_What this task involves_
When a line below holds the string "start", show that line.
[Supplied information]
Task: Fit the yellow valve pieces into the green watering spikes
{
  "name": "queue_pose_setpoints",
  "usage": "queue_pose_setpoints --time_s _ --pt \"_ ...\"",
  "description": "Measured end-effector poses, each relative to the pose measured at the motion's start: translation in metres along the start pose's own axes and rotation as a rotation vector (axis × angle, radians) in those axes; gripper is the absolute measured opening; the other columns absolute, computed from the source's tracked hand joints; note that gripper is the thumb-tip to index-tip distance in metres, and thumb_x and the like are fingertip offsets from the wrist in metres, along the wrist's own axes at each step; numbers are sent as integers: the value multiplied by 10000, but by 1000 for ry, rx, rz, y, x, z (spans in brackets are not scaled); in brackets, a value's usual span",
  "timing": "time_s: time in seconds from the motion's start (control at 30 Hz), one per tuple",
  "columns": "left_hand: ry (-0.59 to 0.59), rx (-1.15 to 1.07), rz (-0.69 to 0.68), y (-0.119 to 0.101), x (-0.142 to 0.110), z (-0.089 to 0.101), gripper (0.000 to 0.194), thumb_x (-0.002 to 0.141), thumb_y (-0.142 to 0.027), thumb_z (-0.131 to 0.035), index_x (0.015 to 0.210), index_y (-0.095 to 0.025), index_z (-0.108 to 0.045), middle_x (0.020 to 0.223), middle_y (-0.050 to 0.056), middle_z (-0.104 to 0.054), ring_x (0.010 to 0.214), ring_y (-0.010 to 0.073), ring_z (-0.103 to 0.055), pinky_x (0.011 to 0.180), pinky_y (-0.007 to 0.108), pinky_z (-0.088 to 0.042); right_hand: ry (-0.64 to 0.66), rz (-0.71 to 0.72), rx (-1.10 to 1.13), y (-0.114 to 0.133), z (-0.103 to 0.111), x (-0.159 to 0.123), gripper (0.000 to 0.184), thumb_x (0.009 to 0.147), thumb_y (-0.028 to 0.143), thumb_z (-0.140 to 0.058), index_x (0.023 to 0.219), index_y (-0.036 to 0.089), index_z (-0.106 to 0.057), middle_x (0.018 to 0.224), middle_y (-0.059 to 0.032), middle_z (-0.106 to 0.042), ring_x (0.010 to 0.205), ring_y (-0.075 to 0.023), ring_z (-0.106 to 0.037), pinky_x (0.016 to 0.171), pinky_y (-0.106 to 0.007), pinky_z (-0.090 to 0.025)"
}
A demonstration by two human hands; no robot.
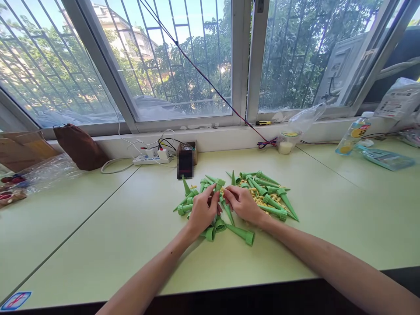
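Observation:
My left hand (204, 210) is closed on a green plastic watering spike (219, 183), its wide capped end pointing up. Facing it, my right hand (243, 203) pinches a small yellow plastic piece (222, 189) against the side of that spike; how far it is seated I cannot tell. Loose green spikes (187, 209) lie around and under my left hand. Beyond my right hand is a heap of more green spikes (287, 203) mixed with small yellow pieces (262, 200). One spike (243, 235) lies apart toward the front edge.
A phone-like dark device (185, 164) leans on a small box behind the spikes. At the back are a power strip (151, 160), a brown bag (80, 146), a plastic cup (286, 143) and a bottle (353, 133). A cord hangs down across the window.

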State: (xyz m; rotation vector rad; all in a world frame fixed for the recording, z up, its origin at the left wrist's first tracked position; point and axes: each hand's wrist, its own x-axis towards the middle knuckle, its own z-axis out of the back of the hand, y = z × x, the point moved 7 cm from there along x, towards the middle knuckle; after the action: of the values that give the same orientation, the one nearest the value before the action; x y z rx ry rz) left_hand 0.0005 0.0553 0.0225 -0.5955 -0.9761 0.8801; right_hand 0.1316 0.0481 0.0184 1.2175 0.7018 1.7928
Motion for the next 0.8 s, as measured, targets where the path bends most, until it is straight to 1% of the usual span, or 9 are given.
queue_pose_setpoints --time_s 0.13,0.27,0.4,0.5,0.6,0.67,0.73,0.77,0.8 --pt "-3 -48 37 1 -2 -1 275 958 -359 -510 1129 -162 -594 669 -39 -554 427 128 -626 429 231 -508 -39 114 -174 4 4 -1 321 993 278 -429 682 201 -458 624 0 -534 563 -132 -446 589 -265 -338" --pt "-15 -53 46 1 -3 0 290 950 -369 -524 1143 -164 -590 685 -35 -547 422 126 -621 401 227 -492 -52 246 -361 7 2 -2 252 995 226 -395 752 203 -457 735 -44 -573 650 -161 -492 639 -272 -358" --pt "-37 -84 36 0 -4 1 288 950 -384 -530 1137 -171 -581 687 -32 -546 451 129 -629 427 233 -511 -68 280 -408 10 0 -4 234 1004 214 -371 785 207 -451 766 -56 -581 669 -170 -507 643 -273 -364" --pt "-37 -147 26 -2 -4 -1 280 952 -405 -527 1116 -180 -559 696 -29 -549 478 135 -638 449 243 -532 -95 269 -387 14 0 -5 245 1002 223 -358 766 214 -421 733 -42 -551 630 -161 -463 619 -276 -347" --pt "-20 -204 19 -3 -4 -4 262 956 -422 -521 1084 -195 -533 696 -33 -543 481 134 -635 447 244 -536 -97 234 -313 17 -1 -5 259 996 232 -360 741 217 -402 695 -23 -517 599 -148 -415 606 -282 -326" --pt "-10 -231 25 -3 -4 -5 255 954 -429 -526 1066 -200 -524 704 -33 -542 486 133 -637 450 246 -541 -91 178 -208 16 -1 -4 272 986 255 -389 716 216 -403 661 -9 -495 579 -139 -396 596 -286 -317" --pt "1 -240 38 -2 -4 -5 248 948 -429 -537 1042 -199 -524 719 -28 -553 493 134 -640 459 250 -546 -74 43 -12 11 -3 -2 310 971 321 -445 682 215 -410 599 12 -460 537 -124 -376 555 -280 -310" --pt "4 -233 39 -2 -3 -5 240 945 -424 -544 1025 -198 -526 723 -25 -561 495 133 -640 460 248 -545 -32 -59 149 5 -6 -2 346 967 372 -466 663 216 -410 562 25 -439 503 -114 -369 519 -269 -305" --pt "4 -219 38 -2 -3 -4 229 943 -416 -550 1009 -197 -527 722 -23 -569 497 132 -640 462 244 -541 31 -164 359 1 -13 -2 383 958 434 -478 650 218 -404 530 35 -417 472 -107 -370 474 -257 -287"
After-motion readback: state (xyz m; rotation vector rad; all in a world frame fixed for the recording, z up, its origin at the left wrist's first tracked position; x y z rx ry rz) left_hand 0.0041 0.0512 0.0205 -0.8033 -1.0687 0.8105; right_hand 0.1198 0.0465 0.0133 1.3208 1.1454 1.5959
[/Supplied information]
_Reply_
  "description": "Measured end-effector poses, each relative to the pose measured at the motion's start: translation in metres along the start pose's own axes and rotation as a rotation vector (axis × angle, radians) in those axes; gripper is the absolute measured opening; the other columns absolute, computed from the source's tracked hand joints; note that gripper is the thumb-tip to index-tip distance in metres, and thumb_x and the like are fingertip offsets from the wrist in metres, along the wrist's own axes at each step; numbers are sent as integers: the value multiplied by 10000, but by 1000 for ry, rx, rz, y, x, z (spans in brackets are not scaled); in brackets, a value's usual span",
  "timing": "time_s: time in seconds from the motion's start (control at 30 Hz), one per tuple",

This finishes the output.